◆ **Data below**:

##########

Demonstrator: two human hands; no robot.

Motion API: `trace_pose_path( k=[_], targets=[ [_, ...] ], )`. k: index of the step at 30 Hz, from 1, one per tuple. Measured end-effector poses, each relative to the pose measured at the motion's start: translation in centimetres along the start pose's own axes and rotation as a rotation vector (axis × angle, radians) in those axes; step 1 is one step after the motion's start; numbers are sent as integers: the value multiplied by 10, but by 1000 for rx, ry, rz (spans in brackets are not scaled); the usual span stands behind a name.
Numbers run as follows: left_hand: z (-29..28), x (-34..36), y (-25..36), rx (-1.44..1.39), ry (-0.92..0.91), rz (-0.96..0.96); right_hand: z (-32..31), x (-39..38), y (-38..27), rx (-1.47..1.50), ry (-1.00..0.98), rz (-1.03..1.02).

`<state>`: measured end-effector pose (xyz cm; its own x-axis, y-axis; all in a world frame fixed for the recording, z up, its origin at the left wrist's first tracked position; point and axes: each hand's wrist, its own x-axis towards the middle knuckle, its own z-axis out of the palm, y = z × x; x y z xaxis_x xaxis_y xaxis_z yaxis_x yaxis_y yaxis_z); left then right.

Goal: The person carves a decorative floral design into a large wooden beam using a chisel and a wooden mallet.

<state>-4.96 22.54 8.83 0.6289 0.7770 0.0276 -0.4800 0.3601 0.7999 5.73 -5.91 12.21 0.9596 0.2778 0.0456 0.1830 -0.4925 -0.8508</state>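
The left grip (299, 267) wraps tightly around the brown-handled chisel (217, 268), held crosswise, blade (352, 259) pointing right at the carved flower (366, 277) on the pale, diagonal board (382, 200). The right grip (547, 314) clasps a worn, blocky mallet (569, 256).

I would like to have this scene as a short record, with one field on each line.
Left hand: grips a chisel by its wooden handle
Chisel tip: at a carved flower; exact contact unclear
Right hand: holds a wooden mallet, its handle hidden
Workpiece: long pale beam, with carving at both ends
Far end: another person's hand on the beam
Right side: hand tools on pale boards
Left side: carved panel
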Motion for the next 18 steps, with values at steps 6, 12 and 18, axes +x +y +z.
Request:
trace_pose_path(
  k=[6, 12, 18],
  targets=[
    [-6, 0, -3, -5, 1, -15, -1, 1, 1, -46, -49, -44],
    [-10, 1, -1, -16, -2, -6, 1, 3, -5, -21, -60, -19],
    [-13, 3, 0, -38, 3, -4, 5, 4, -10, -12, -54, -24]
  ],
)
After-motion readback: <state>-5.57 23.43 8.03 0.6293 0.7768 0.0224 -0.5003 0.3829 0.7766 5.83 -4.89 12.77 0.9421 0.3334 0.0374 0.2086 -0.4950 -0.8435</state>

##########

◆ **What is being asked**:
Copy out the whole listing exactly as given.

◆ **Solved problem**:
Demonstrator: two human hands; no robot.

Motion API: `trace_pose_path( k=[_], targets=[ [_, ...] ], )`. k: index of the step at 30 Hz, from 1, one per tuple. Measured end-effector poses, each relative to the pose measured at the motion's start: translation in centimetres along the start pose's own axes and rotation as a rotation vector (axis × angle, radians) in those axes; step 1 is one step after the motion's start; numbers are sent as integers: the value multiplied by 10, but by 1000 for rx, ry, rz (spans in brackets are not scaled); the usual span stands behind a name.
Numbers run as follows: left_hand: z (-29..28), x (-34..36), y (-25..36), rx (-1.44..1.39), ry (-0.92..0.91), rz (-0.96..0.96); right_hand: z (-32..31), x (-39..38), y (-38..27), rx (-1.47..1.50), ry (-1.00..0.98), rz (-1.03..1.02).

`<state>`: measured end-effector pose (xyz cm; its own x-axis, y-axis; all in a world frame fixed for the recording, z up, its origin at the left wrist's first tracked position; point and axes: each hand's wrist, its own x-axis towards the middle knuckle, its own z-axis out of the palm, y = z × x; x y z xaxis_x xaxis_y xaxis_z yaxis_x yaxis_y yaxis_z); left then right.

Goal: The person carves a decorative floral design into a large wooden beam using a chisel and a wooden mallet.

<state>-4.96 22.54 8.83 0.6289 0.7770 0.0276 -0.4800 0.3601 0.7999 5.73 -5.91 12.21 0.9596 0.2778 0.0456 0.1830 -0.4925 -0.8508</state>
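The left grip (299, 267) wraps tightly around the brown-handled chisel (217, 268), held crosswise, blade (352, 259) pointing right at the carved flower (366, 277) on the pale, diagonal board (382, 200). The right grip (547, 314) clasps a worn, blocky mallet (569, 256).

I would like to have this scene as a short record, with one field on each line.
Left hand: grips a chisel by its wooden handle
Chisel tip: at a carved flower; exact contact unclear
Right hand: holds a wooden mallet, its handle hidden
Workpiece: long pale beam, with carving at both ends
Far end: another person's hand on the beam
Right side: hand tools on pale boards
Left side: carved panel
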Motion for the next 18 steps, with values at steps 6, 12 and 18, axes +x +y +z.
Request:
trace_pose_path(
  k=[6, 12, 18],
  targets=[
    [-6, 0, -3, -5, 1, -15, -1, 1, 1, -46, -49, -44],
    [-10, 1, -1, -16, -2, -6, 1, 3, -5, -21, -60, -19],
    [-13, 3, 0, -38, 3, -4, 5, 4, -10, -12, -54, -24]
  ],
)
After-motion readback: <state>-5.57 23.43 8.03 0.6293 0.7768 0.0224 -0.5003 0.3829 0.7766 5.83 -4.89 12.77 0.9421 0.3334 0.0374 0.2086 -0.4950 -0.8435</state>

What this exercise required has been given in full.